I found a little bit about him online:
"John Scott, a learned divine, was born in the parish of Chippingham, in Wiltshire, in 1638, and, not being intended for a literary profession, served an apprenticeship in London, much against his will, for about three years, when he went to Oxford, where he was admitted a commoner of New Inn in 1657; but he left the university without taking a degree, and being ordained, came to London, where he officiated in the perpetual curacy of Trinity in the Minories, and as minister of St. Thomas's in Southwark. In 1677 he was presented to the rectory of St. Peter Le Poor, in Old Broad-street; and was collated to a prebend in St. Paul's cathedral in 1684. In 1685 he accumulated the degrees of bachelor and doctor in divinity. In 1691 he succeeded Sharp, afterwards archbishop of York, in the rectory of St. Giles-in-the-Fields; and in the same year he was made canon of Windsor. He died in 1694, and was buried in St. Giles's church. When Popery was encroaching under Charles II and James II, he was one of those champions who opposed it with great warmth and courage, particularly in the dedication of a sermon preached at Guildhall chapel, Nov. 5, 1683, to Sir William Hooker, lord mayor of London, in which he declares that "Domitian and Dioclesian were but puny persecutors and bunglers in cruelty, compared with the infallible cut-throats of the apostolical chair." His principal work is The Christian Life. The first part was published 1681, 8vo, with this title, "The Christian Life, from its beginning to its consummation in Glory, together with the several means and instruments of Christianity conducing there unto, with directions for private devotion and forms of prayer, fitted to the several states of Christians;" in 1685 another part, "wherein the fundamental principles of Christian duty are assigned, explained, and proved;" in 1686 another part, "wherein the doctrine of our Saviour's mediation is explained and proved." He published also Examination of Bellarmine's Eighth Note concerning Sanctity of Doctrine; The Texts Examined, which Papists cite out of the Bible concerning Prayer in an Unknown Tongue; Certain Cases of Conscience resolved, concerning the lawfulness of joining with Forms of Prayer in public worship; A Collection of Cases and other Discourses lately written to recover Dissenters to the Communion of the Church of England, 1685, 4to. All his works were published in 2 vols, fol, 1704."

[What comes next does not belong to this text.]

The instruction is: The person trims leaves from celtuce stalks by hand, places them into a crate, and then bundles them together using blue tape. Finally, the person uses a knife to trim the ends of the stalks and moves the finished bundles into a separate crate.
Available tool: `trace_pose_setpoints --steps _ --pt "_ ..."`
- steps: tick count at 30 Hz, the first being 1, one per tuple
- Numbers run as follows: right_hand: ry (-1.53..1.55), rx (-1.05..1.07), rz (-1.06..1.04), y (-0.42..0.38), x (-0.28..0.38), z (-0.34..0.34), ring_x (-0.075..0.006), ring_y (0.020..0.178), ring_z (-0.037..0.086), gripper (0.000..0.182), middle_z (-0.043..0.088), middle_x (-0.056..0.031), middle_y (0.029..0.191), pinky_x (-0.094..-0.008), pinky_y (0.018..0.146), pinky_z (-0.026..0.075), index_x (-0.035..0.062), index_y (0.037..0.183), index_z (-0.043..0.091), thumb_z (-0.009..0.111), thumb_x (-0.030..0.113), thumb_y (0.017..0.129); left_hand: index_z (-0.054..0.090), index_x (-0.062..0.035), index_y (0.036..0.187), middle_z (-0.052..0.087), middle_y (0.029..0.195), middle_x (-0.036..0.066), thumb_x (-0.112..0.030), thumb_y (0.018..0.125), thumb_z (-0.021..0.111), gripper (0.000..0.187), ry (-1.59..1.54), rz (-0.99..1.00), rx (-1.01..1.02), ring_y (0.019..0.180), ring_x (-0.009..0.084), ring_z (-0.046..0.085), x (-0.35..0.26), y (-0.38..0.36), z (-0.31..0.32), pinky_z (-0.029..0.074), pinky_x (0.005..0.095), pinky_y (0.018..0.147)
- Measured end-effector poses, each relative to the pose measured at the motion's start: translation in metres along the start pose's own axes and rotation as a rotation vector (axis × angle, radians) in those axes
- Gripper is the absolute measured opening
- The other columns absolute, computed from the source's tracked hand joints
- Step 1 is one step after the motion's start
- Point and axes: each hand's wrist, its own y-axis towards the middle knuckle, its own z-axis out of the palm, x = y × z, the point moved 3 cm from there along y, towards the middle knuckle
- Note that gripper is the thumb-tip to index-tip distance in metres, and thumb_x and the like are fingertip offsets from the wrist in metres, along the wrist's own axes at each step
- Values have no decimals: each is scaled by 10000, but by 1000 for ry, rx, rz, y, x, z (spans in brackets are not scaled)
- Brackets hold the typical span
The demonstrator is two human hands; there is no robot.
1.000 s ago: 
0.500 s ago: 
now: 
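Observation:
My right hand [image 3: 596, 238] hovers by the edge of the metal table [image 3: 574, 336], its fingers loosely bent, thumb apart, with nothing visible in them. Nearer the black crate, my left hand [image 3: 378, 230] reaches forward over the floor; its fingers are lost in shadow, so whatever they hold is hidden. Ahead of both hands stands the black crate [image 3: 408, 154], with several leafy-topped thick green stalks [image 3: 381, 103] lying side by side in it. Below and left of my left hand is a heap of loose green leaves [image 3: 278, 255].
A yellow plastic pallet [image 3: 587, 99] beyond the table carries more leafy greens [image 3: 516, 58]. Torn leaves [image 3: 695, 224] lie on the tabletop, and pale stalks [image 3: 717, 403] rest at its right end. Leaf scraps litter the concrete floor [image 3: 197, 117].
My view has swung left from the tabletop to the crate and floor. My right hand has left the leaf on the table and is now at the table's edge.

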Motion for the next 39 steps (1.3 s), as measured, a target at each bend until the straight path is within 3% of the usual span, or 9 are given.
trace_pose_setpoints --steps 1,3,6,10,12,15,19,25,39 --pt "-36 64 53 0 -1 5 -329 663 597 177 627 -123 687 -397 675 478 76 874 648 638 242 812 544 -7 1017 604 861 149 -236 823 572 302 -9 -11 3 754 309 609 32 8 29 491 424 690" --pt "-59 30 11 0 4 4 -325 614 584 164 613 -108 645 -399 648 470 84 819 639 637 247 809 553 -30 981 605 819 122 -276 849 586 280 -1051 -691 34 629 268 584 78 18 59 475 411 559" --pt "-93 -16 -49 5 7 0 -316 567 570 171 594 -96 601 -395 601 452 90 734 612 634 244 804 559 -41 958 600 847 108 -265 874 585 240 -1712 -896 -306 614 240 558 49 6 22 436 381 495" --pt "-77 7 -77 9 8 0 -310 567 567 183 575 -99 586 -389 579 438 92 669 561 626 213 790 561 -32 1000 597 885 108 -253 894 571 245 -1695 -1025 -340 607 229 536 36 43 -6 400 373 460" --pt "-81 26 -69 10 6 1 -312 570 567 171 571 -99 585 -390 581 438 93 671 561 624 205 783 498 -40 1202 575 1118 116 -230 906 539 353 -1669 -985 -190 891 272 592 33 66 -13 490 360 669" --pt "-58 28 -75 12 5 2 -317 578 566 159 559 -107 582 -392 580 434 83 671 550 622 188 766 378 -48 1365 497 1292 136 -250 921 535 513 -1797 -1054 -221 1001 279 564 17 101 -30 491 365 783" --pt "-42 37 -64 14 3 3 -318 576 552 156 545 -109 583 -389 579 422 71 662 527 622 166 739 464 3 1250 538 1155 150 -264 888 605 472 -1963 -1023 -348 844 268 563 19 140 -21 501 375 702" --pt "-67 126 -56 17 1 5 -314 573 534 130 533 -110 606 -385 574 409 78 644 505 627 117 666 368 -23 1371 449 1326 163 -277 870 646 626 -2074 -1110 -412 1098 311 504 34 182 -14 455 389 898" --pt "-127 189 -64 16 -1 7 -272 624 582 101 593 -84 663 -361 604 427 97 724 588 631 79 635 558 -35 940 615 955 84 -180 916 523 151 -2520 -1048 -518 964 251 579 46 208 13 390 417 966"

An interesting note is found in Athenæ Oxonienses. Vol. 2
“John Scot of New Inn.—This learned Divine, who is not yet mentioned in these Fasti, because he took no degree in Arts, or in any other faculty, hath published divers books of Divinity (some of which were against Popery in the Reign of K. Jam. 2.) and therefore he is hereafter to crave a place among the Oxford Writers.”